WHAT NEEDS TO BE DONE: Scan the material for the word "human" and copy each line where it occurs.
BEGIN
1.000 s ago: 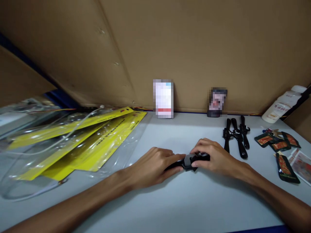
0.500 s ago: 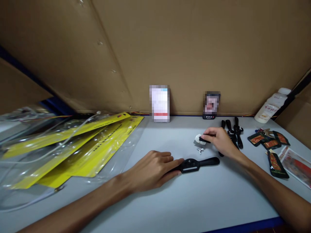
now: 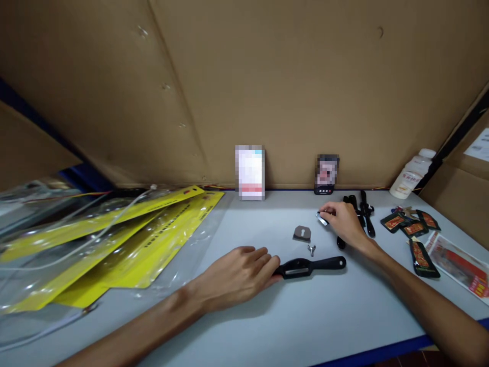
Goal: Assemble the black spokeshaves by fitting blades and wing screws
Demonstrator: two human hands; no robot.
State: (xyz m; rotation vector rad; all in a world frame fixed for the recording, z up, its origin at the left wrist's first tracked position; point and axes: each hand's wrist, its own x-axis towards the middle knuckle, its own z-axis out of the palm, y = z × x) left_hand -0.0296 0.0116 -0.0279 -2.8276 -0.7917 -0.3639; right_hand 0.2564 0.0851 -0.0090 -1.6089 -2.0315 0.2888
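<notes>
My left hand (image 3: 246, 272) is closed round the left handle of a black spokeshave (image 3: 300, 267), which lies low over the table with its slotted middle and right handle showing. Between the fingertips of my right hand (image 3: 344, 220) is a small metal plate (image 3: 321, 218) with a shiny face, held just above the table; the fingers hide part of it. A grey spokeshave blade (image 3: 302, 233) with a keyhole-shaped opening lies left of that hand. Just behind the spokeshave sits a small silver wing screw (image 3: 311, 250). More black spokeshaves (image 3: 367, 216) lie beyond my right hand, partly covered by it.
Yellow cards in clear plastic sleeves (image 3: 153, 244) spread over the left side. Two phones, a larger one (image 3: 250, 173) and a smaller one (image 3: 326, 174), lean against the cardboard wall. At right are a bottle (image 3: 412, 174), several dark packets (image 3: 422, 258) and a red-and-white package (image 3: 462, 265).
My right hand has lifted the small piece away from the blade, whose keyhole opening now shows. The spokeshave in my left hand has tilted slightly. The camera view has shifted a little.
</notes>
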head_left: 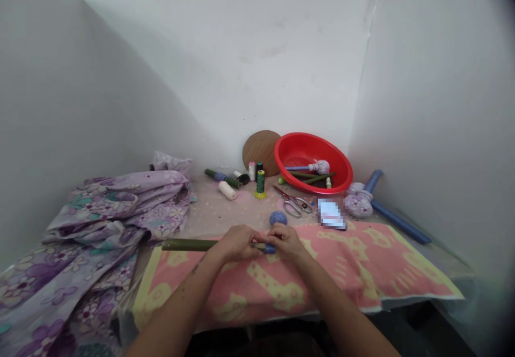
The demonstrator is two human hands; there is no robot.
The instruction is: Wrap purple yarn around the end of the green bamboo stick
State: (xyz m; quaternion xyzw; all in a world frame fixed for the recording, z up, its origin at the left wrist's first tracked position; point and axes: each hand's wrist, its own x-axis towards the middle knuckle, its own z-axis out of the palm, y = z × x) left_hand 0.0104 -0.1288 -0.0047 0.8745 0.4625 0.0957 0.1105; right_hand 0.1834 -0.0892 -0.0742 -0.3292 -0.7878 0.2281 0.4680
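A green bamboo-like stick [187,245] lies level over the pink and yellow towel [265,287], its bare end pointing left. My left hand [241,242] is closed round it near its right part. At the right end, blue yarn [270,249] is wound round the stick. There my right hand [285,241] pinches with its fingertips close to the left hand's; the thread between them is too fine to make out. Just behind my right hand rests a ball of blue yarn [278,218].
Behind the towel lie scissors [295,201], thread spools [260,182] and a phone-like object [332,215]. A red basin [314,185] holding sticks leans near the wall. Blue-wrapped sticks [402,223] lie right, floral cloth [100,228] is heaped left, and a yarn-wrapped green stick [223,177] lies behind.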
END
ANSWER TO THE PROBLEM:
Demonstrator: two human hands; no robot.
The demonstrator is two human hands; there is no robot.

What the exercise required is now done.